● **Assignment**:
When you reproduce the data, keep every word exactly as it stands and leave the pictures out.

● **Dataset section**:
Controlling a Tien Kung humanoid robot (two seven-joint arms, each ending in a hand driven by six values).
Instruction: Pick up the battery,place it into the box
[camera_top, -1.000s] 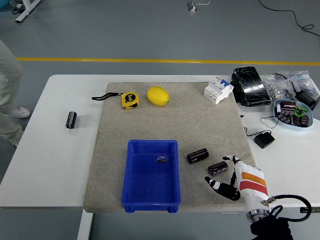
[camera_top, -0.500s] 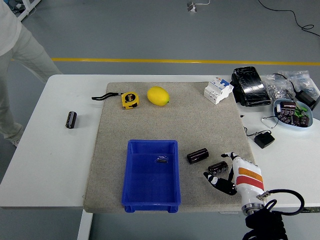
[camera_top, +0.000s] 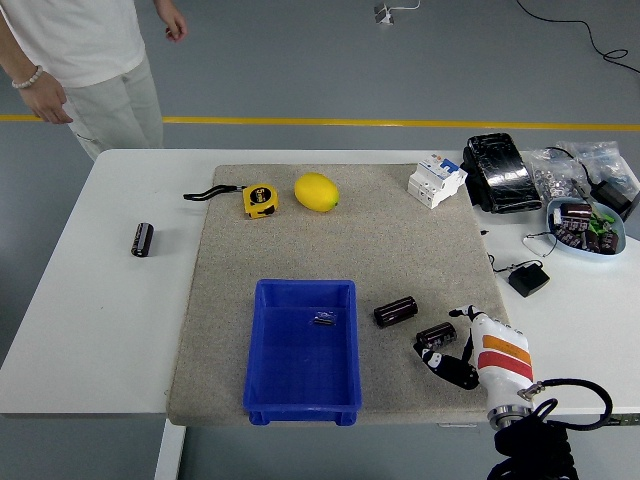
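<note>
Two black cylindrical batteries lie on the beige mat right of the blue box (camera_top: 262, 372): one battery (camera_top: 394, 311) nearer the box, and a smaller battery (camera_top: 434, 334) to its lower right. My right hand (camera_top: 445, 345), white with an orange stripe, comes in from the bottom right. It is open, with the thumb (camera_top: 446, 367) below the smaller battery and the fingers (camera_top: 463, 314) at its right end. A small dark battery (camera_top: 324, 318) lies inside the box. Another black battery (camera_top: 143, 240) rests on the bare table at the left. My left arm is out of view.
A yellow tape measure (camera_top: 259, 199) and a lemon (camera_top: 316, 192) sit at the mat's far edge. A white breaker (camera_top: 436, 180), a black pouch (camera_top: 501, 172), a tray of parts (camera_top: 586, 224) and an adapter (camera_top: 528, 279) crowd the right side. A person (camera_top: 85, 45) stands at the far left.
My right hand has crept forward and closed in around the smaller battery. The person has walked from the left edge to the table's far left corner.
</note>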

● **Response**:
Controlling a Tien Kung humanoid robot (two seven-joint arms, each ending in a hand driven by six values).
Instruction: Pick up the battery,place it into the box
[camera_top, -1.000s] 
[camera_top, -0.500s] 
[camera_top, +0.000s] 
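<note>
Two black cylindrical batteries lie on the beige mat right of the blue box (camera_top: 262, 372): one battery (camera_top: 394, 311) nearer the box, and a smaller battery (camera_top: 434, 334) to its lower right. My right hand (camera_top: 445, 345), white with an orange stripe, comes in from the bottom right. It is open, with the thumb (camera_top: 446, 367) below the smaller battery and the fingers (camera_top: 463, 314) at its right end. A small dark battery (camera_top: 324, 318) lies inside the box. Another black battery (camera_top: 143, 240) rests on the bare table at the left. My left arm is out of view.
A yellow tape measure (camera_top: 259, 199) and a lemon (camera_top: 316, 192) sit at the mat's far edge. A white breaker (camera_top: 436, 180), a black pouch (camera_top: 501, 172), a tray of parts (camera_top: 586, 224) and an adapter (camera_top: 528, 279) crowd the right side. A person (camera_top: 85, 45) stands at the far left.
My right hand has crept forward and closed in around the smaller battery. The person has walked from the left edge to the table's far left corner.
</note>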

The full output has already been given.